Taraflar arasındaki velâyetin değiştirilmesi, mümkün olmadığı takdirde çocukla anne arasında kişisel ilişki kurulması davasından dolayı yapılan yargılama sonunda İlk Derece Mahkemesince davanın kabulüne karar verilmiştir.

Kararın davacı vekili tarafından istinaf edilmesi üzerine, Bölge Adliye Mahkemesince başvurunun kısmen kabulü ile İlk Derece Mahkemesi hükmü kaldırılarak yeniden esas hakkında hüküm kurulmak suretiyle karar verilmiştir.

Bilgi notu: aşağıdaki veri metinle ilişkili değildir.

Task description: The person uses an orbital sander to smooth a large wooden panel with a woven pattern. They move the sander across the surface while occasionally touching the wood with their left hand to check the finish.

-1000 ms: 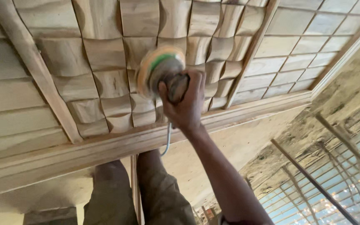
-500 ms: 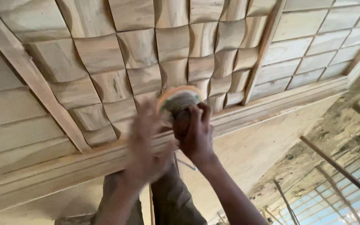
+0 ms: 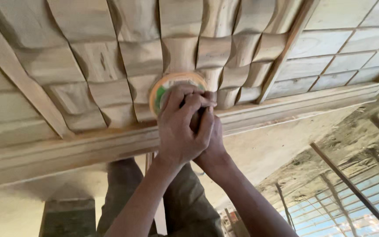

Bölge Adliye Mahkemesi kararı davacı vekili tarafından temyiz edilmekle; kesinlik, süre, temyiz şartı ve diğer usul eksiklikleri yönünden yapılan ön inceleme sonucunda, temyiz dilekçesinin kabulüne karar verildikten ve Tetkik Hâkimi tarafından hazırlanan rapor dinlendikten sonra dosyadaki belgeler incelenip gereği düşünüldü:

I. DAVA
1. Davacı vekili dava dilekçesinde, tarafların ortak çocukları olan küçük …’nin velâyetinin babadan alınarak anneye verilmesini ve velâyet anneye verildiği takdirde çocuk için iştirak nafakasına hükmedilmesini talep etmiştir.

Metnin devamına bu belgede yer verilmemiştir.